Vielleicht haben Sie dazu noch andere Theorien. Es würde mich nicht wundern. Die Situation ist nach wie vor undurchsichtig. Von daher fällt es mir auch schwer, Wahrscheinlichkeiten für die hier beschriebenen Szenarien zu benennen.

Im ersten Fall steht die etwas exaltierte Persönlichkeit Trumps im Vordergrund, dem ich ein derartig theatralisches Vorgehen zutraue, obwohl er sich auch ganz ohne solche Späßchen gegen Selenski in jeder Weise hätte durchsetzen können.

Im zweiten Fall sind es die verzweifelten Versuche eines vollständig in die Ecke gedrängten ukrainischen Präsidenten, über dessen Kopf hinweg Trump und Putin verhandeln, die eine solche Strategie, alles auf eine Karte zu setzen, wahrscheinlich erscheinen lassen, obwohl das Risiko, abgewiesen zu werden, erkennbar hoch war.

Im dritten Fall hätte sich an den Verhandlungspositionen für eine bilaterale Verabredung nichts geändert.
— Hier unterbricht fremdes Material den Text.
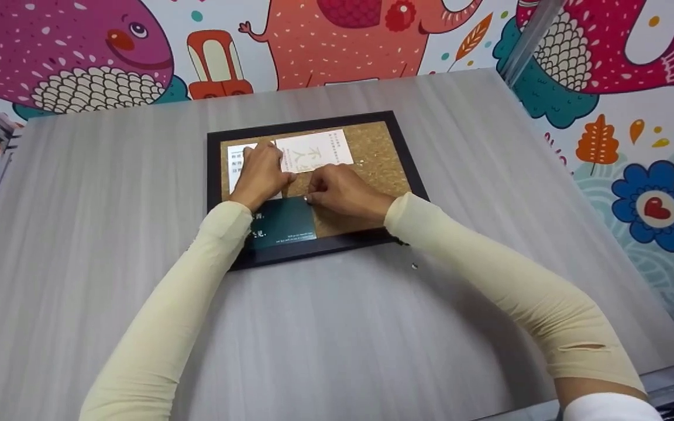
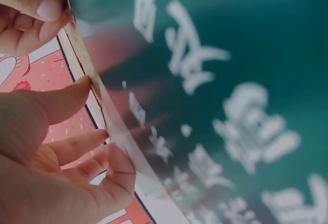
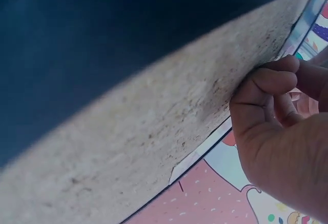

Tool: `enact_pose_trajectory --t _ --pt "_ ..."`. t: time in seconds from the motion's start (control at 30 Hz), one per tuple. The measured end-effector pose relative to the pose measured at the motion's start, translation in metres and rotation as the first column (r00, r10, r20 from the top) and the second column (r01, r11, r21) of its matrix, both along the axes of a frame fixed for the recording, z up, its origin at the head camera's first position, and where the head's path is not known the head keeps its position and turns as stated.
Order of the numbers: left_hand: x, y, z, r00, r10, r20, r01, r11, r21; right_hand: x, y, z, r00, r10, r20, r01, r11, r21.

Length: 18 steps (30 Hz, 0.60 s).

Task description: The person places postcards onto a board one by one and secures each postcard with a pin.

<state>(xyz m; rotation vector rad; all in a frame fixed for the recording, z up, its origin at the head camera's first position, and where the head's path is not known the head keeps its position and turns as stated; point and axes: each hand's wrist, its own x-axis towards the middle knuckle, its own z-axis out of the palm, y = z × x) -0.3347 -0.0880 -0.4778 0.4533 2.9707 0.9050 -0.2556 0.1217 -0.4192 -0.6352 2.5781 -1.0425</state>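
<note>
1. Head view: desk (image 1: 109, 292), grey wood grain, carrying everything listed; painted cartoon wall beyond its far edge.
2. Cork board (image 1: 381, 161) in a black frame, lying flat at the middle of the desk, toward the far edge.
3. Dark green card (image 1: 284, 225), white lettering, at the board's near-left corner. Its top right corner lies under the right hand's fingertips.
4. White card (image 1: 316, 149) with large pale characters, along the board's far edge. A second white sheet (image 1: 236, 166) sits at the far-left, partly covered.
5. Left hand (image 1: 262, 174), fingers relaxed and laid flat on the cards, pressing them to the cork.
6. Right hand (image 1: 343, 190), fingers curled in a pinch at the green card's corner; whatever is pinched is too small to identify.
7. Small pale speck (image 1: 414, 266) on the desk near the board's near edge; unidentified.
8. Risk, judged: if the left hand eases, the green card may slide askew; a slipping pinch could prick a finger or crease the corner.
</note>
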Motion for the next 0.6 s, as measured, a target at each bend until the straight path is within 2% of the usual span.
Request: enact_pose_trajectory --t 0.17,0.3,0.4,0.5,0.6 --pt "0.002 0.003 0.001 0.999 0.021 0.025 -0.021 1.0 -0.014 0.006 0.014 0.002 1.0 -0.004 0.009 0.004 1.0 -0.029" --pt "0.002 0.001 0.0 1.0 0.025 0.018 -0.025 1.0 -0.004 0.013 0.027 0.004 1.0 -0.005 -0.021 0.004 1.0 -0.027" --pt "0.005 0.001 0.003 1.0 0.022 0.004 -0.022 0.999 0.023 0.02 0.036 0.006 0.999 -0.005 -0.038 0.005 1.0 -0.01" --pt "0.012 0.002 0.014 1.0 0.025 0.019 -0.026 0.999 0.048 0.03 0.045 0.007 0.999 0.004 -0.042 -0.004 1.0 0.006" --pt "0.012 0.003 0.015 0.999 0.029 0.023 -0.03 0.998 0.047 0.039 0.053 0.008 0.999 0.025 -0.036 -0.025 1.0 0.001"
Dennoch hätten beide Seiten etwas gewonnen, nämlich den verstärkten Einsatz der Europäer in der Ukraine, was das US-Budget entlastet und die ukrainischen Truppen weiter im Spiel hält. Dies allerdings würde den Friedensbemühungen Trumps in seinen Gesprächen mit Putin widersprechen.

Es bleibt ein Rätsel.

Gewissheit gibt es nur darüber, dass alles, was geschehen ist, auch so geplant gewesen sein muss.